┌──

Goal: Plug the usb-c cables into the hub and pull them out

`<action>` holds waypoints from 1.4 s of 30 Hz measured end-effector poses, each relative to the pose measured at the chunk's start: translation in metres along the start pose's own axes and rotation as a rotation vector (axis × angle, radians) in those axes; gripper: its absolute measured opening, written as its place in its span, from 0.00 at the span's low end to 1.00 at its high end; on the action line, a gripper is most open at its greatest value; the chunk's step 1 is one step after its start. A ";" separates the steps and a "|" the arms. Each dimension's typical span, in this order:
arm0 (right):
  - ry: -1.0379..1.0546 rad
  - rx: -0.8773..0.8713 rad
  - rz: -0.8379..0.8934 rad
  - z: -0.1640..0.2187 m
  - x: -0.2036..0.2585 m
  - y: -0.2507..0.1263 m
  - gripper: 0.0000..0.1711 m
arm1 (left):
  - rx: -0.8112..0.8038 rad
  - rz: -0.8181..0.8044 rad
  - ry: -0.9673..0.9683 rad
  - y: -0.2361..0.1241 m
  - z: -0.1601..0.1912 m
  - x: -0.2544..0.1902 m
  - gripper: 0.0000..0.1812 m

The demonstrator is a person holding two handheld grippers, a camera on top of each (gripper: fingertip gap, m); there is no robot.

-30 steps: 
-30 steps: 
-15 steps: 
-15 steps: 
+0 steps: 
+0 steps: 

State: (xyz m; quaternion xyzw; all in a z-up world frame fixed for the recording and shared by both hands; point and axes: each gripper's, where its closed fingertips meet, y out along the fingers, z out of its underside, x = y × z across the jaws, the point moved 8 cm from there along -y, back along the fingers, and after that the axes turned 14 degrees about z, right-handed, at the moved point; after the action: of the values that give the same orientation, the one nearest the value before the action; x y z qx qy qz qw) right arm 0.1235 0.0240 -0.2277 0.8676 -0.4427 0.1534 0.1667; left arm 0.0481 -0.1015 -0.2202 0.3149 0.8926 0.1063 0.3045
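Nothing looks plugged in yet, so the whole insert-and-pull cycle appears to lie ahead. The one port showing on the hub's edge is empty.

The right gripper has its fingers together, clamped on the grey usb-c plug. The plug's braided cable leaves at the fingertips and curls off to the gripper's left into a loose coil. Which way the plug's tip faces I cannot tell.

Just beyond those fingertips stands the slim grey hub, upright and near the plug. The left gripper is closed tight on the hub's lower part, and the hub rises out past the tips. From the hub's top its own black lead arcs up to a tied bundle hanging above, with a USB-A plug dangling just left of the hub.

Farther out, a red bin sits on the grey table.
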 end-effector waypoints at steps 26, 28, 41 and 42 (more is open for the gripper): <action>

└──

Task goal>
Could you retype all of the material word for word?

Solution for this exercise>
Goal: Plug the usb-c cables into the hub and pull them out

`<action>` holds waypoints from 1.4 s of 30 Hz measured end-effector poses, each relative to the pose measured at the chunk's start: translation in metres along the start pose's own axes and rotation as a rotation vector (axis × angle, radians) in those axes; gripper: its absolute measured opening, written as its place in its span, from 0.00 at the span's low end to 1.00 at its high end; on the action line, a gripper is most open at its greatest value; the chunk's step 1 is one step after its start. A ";" separates the steps and a "|" the arms. Each dimension's typical span, in this order:
arm0 (right):
  - ry: -1.0379..1.0546 rad
  - rx: -0.8773..0.8713 rad
  - rz: -0.8379..0.8934 rad
  - z: -0.1640..0.2187 m
  - x: -0.2036..0.2585 m
  - y: -0.2507..0.1263 m
  - gripper: 0.0000..0.1711 m
arm1 (left):
  - rx: -0.8112..0.8038 rad
  - rz: -0.8181..0.8044 rad
  - ry: -0.9673..0.9683 rad
  - y: -0.2361..0.1241 m
  - z: -0.1601..0.1912 m
  - x: -0.2544..0.1902 m
  - gripper: 0.0000..0.1812 m

The demonstrator is a person holding two handheld grippers, a camera on top of each (gripper: fingertip gap, m); there is no robot.

-30 steps: 
-30 steps: 
-15 steps: 
-15 steps: 
+0 steps: 
+0 steps: 

State: (xyz m; quaternion xyzw; all in a z-up world frame fixed for the recording and shared by both hands; point and axes: each gripper's, where its closed fingertips meet, y out along the fingers, z out of its underside, x = y × z across the jaws, the point moved 8 cm from there along -y, back along the fingers, and after that the axes turned 14 degrees about z, right-handed, at the moved point; after the action: of the values that give the same orientation, the one nearest the value before the action; x y z qx qy qz qw) right arm 0.1235 0.0240 -0.2277 0.8676 -0.4427 0.1534 0.1667; left arm 0.0481 -0.1015 -0.2202 0.3149 0.8926 0.1063 0.3045
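Nothing looks plugged in yet, so the whole insert-and-pull cycle appears to lie ahead. The one port showing on the hub's edge is empty.

The right gripper has its fingers together, clamped on the grey usb-c plug. The plug's braided cable leaves at the fingertips and curls off to the gripper's left into a loose coil. Which way the plug's tip faces I cannot tell.

Just beyond those fingertips stands the slim grey hub, upright and near the plug. The left gripper is closed tight on the hub's lower part, and the hub rises out past the tips. From the hub's top its own black lead arcs up to a tied bundle hanging above, with a USB-A plug dangling just left of the hub.

Farther out, a red bin sits on the grey table.
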 end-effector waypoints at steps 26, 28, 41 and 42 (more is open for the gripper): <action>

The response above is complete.